Recent literature has indicated a relationship between transition shock and patient safety attitudes, but more evidences are warranted among nursing interns. Patient safety attitudes means the faith that strives to minimize possible harm to patients [11]. Transition shock leaves nursing interns focus on time management and task completion rather than patient safety and personalized care. A cross-sectional study among 176 newly graduated nurses showed higher levels of transition shock were associated with adverse patient events [10]. A qualitative study described that new graduate nurses are often fearful of making mistakes or missing something that could result in the deterioration of patient care [12]. A predictive study among 351 nurses also highlighted that increased patient safety attitudes could reduce missed nursing care and improve healthcare quality [13]. However, current research on patient safety attitudes focused on newly graduated nurses and register nurses, the relationship between interns’ patient safety attitudes and transition shock remains unclear.
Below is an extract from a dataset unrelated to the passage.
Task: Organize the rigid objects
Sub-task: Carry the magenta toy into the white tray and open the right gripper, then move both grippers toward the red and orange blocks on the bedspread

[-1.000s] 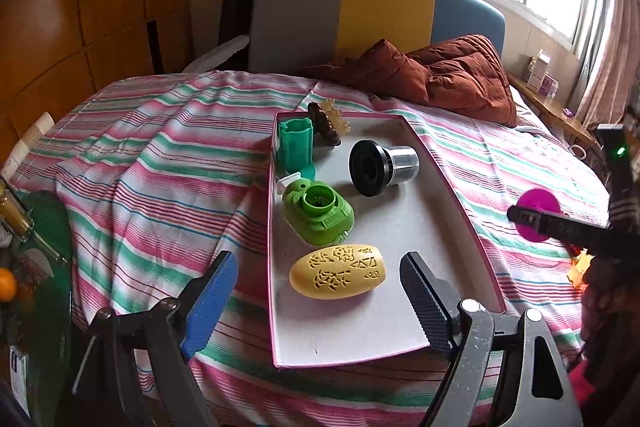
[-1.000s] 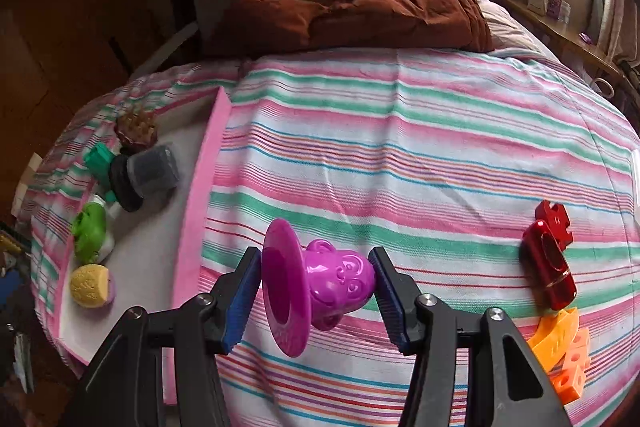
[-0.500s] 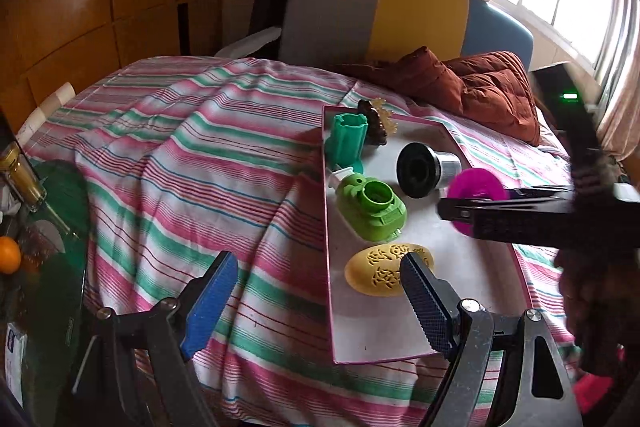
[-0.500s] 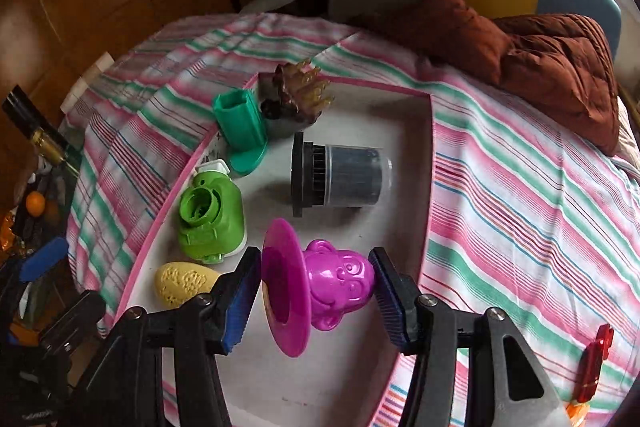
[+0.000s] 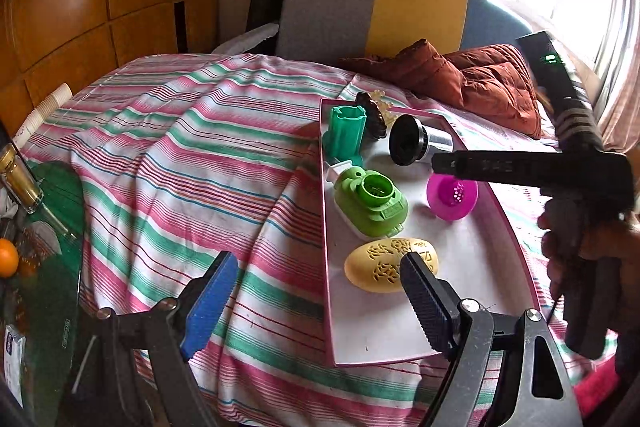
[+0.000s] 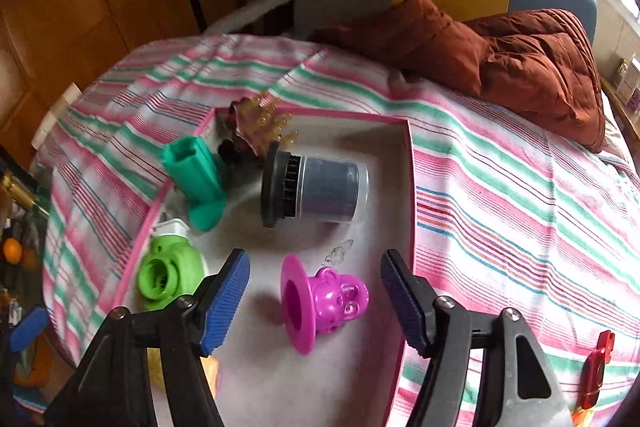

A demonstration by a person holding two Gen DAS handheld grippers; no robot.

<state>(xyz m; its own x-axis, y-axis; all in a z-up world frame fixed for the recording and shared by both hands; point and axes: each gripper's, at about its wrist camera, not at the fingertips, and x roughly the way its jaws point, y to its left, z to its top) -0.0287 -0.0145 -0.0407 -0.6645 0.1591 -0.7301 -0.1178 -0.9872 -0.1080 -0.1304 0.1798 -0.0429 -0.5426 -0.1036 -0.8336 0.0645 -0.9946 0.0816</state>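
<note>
**Inspector:** Reporting on the right gripper (image 6: 314, 281)?

**Officer:** Hovering over the pink-rimmed tray (image 6: 360, 151), near its right wall. Having just been opening at the jaws, and now standing released, with both pads clear of the magenta monkey-face toy (image 6: 326, 305). Gripping nothing.

**Inspector:** Locating that toy?

**Officer:** Lying on its side on the tray floor between the parted jaws, flange facing the tray's left wall. Touching none of the other pieces.

**Inspector:** Listing the other tray contents?

**Officer:** Lying on its side toward the tray's far end: black-capped canister (image 6: 320, 191). Standing near the far left corner: teal fluted piece (image 6: 196, 179). Sitting in the far corner behind it: brown bristle brush (image 6: 256, 127). Sitting along the left wall: lime green camera-shaped toy (image 5: 370, 203). Lying toward the near end: yellow perforated case (image 5: 384, 269).

**Inspector:** Reporting on the left gripper (image 5: 318, 267)?

**Officer:** Hanging above the tray's near left edge. Fingers spread wide, grasping nothing. Showing one pad over the striped bedspread (image 5: 180, 167) outside the tray and the other in front of the yellow case.

**Inspector:** Noting anything outside the tray?

**Officer:** Lying on the bedspread, well to the right of the tray: red toy (image 6: 596, 371).
</note>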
Previous research has substantiated the perspective that professional identity may be related to transition shock and patient safety attitudes. Professional identity is a dynamic self-concept that forms the psychological foundation for people to excel in their work, and interns mostly develops it during internship [14, 15]. A cross-sectional study of 474 nursing students found those with higher professional identity values had lower role stress levels [16]. An intervention study found that a nursing professional identity promotion program significantly reduced the incidence of safety events [17]. Unlike register nurses who already have a relatively stable career, nursing interns will decide whether to pursue nursing based on their internship experience. Therefore, it is necessary for nursing educators to understand the association of professional identity, patient safety attitudes with transition shock among nursing interns.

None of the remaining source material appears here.